▶ _Task to carry out_: Transcribe the listing from its top line through the line with "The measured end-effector". Keep it exact, both ends included, and add nothing.

▶ _Data provided_:
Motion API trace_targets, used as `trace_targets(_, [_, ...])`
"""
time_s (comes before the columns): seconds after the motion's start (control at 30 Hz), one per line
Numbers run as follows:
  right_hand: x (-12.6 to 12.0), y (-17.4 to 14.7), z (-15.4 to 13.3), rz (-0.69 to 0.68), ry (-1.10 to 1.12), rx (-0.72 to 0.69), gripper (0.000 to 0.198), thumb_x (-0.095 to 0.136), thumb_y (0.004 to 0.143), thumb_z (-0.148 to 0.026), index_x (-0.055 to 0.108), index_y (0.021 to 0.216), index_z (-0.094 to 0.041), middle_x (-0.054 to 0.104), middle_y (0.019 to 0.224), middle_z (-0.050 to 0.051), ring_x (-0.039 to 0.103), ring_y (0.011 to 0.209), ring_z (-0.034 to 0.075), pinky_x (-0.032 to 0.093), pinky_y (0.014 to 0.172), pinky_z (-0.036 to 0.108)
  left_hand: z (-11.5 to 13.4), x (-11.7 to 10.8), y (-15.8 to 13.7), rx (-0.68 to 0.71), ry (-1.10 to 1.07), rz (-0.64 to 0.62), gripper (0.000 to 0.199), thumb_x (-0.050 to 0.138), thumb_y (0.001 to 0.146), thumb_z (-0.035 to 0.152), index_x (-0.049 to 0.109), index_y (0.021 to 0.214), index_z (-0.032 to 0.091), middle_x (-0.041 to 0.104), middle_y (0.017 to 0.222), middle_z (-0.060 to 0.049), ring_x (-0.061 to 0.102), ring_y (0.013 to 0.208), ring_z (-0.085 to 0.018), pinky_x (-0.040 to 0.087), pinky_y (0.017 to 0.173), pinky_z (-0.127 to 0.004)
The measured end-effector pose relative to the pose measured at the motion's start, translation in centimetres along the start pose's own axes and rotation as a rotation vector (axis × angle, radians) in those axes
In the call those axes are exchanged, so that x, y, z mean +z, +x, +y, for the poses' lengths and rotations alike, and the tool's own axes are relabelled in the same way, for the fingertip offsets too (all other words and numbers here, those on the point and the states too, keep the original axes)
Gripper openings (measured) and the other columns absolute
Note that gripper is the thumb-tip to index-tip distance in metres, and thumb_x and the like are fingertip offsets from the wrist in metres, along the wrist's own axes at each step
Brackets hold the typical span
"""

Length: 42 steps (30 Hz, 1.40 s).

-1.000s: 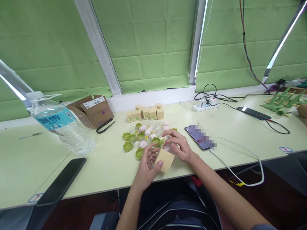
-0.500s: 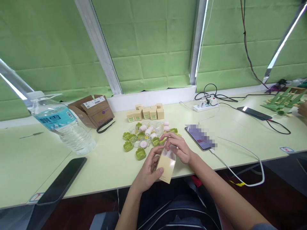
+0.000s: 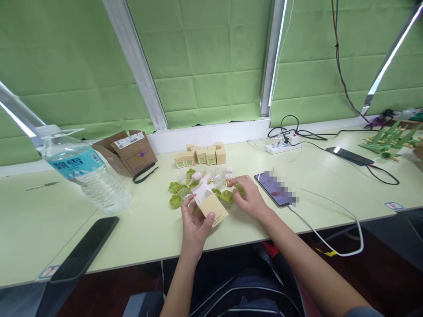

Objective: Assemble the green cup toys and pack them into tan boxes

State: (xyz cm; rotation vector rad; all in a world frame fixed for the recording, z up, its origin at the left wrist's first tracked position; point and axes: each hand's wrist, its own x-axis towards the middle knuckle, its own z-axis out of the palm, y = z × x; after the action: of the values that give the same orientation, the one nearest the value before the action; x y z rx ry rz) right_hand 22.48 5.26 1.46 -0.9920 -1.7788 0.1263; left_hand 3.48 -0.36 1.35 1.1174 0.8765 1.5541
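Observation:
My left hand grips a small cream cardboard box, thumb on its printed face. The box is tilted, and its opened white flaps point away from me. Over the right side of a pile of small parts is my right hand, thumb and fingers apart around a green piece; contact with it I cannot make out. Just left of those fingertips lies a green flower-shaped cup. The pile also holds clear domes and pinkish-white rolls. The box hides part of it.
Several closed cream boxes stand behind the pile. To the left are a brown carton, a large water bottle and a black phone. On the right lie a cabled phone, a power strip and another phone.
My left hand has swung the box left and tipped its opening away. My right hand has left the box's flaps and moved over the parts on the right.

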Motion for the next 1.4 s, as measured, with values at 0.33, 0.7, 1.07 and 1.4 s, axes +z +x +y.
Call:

▶ _The answer_:
Motion API trace_targets, used as `trace_targets(_, [_, ...])`
"""
time_s (comes before the columns): seconds after the motion's start (control at 30 Hz), one per line
Numbers run as follows:
  right_hand: x (-12.6 to 12.0), y (-17.4 to 14.7), z (-15.4 to 13.3), rz (-0.69 to 0.68), ry (-1.10 to 1.12), rx (-0.72 to 0.69), gripper (0.000 to 0.198), thumb_x (-0.095 to 0.136), thumb_y (0.004 to 0.143), thumb_z (-0.148 to 0.026), index_x (-0.055 to 0.108), index_y (0.021 to 0.216), index_z (-0.094 to 0.041), middle_x (-0.054 to 0.104), middle_y (0.019 to 0.224), middle_z (-0.050 to 0.051), ring_x (-0.039 to 0.103), ring_y (0.011 to 0.209), ring_z (-0.034 to 0.075), pinky_x (-0.032 to 0.093), pinky_y (0.014 to 0.172), pinky_z (-0.036 to 0.108)
  left_hand: z (-11.5 to 13.4), x (-11.7 to 10.8), y (-15.8 to 13.7), rx (-0.68 to 0.71), ry (-1.10 to 1.07), rz (-0.64 to 0.62), gripper (0.000 to 0.199), thumb_x (-0.050 to 0.138), thumb_y (0.001 to 0.146), thumb_z (-0.035 to 0.152), index_x (-0.049 to 0.109), index_y (0.021 to 0.214), index_z (-0.032 to 0.091), middle_x (-0.041 to 0.104), middle_y (0.017 to 0.222), middle_z (-0.060 to 0.049), ring_x (-0.061 to 0.102), ring_y (0.013 to 0.208), ring_z (-0.085 to 0.018), pinky_x (-0.040 to 0.087), pinky_y (0.017 to 0.173), pinky_z (-0.127 to 0.004)
The measured end-effector pose relative to the pose measured at the motion's start, translation in centimetres along the start pose's own axes and rotation as a rotation vector (axis × angle, radians) in those axes

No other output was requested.